## ASSIGNED TASK
Count how many lines in the material below hold the word "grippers"; the reply is that number alone.

## DATASET EXTRACT
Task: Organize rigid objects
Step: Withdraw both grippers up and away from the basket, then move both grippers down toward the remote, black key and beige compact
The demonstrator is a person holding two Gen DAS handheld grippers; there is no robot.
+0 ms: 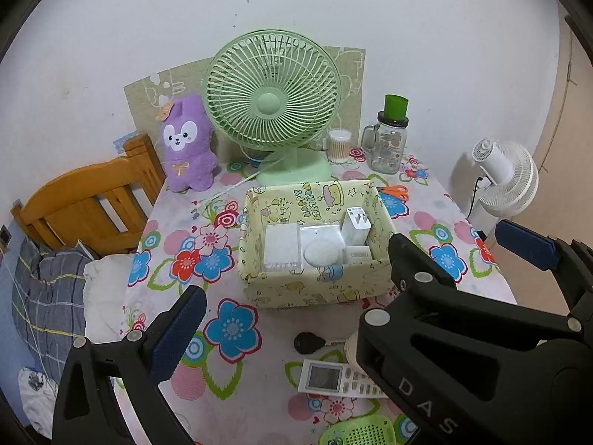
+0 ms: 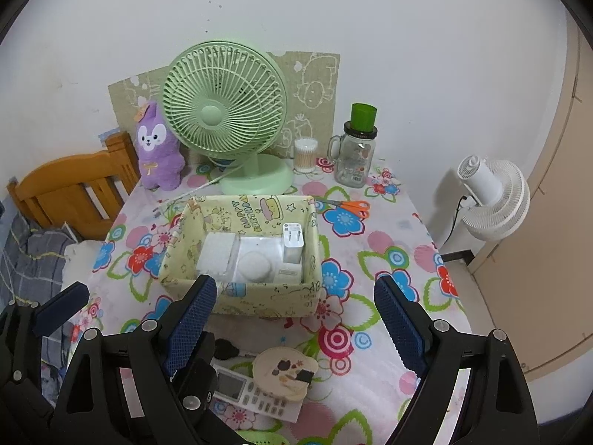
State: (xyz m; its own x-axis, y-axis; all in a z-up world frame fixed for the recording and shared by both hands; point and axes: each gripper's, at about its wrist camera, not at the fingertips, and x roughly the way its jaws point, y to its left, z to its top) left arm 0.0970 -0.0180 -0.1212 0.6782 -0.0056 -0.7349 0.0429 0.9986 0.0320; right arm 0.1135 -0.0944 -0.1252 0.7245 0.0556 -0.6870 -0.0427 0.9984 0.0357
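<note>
Both the left gripper (image 2: pixel 122 300) and the right gripper (image 2: pixel 296 319) are wide open and hold nothing, hanging over the remote (image 2: pixel 255 395) and round mirror (image 2: pixel 285 371), likely to put them in the yellow box (image 2: pixel 259 298).

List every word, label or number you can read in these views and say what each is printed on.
"HAPPY BIRTHDAY" (last letters partly cut off): inside back wall of the yellow storage box.
"DAS": black body of the right tool, seen from the left wrist.
White remote control: button markings too small to read.
Glass jar: printed label too blurred to read.
White charger: print unreadable.
</note>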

## RESPONSE BELOW
2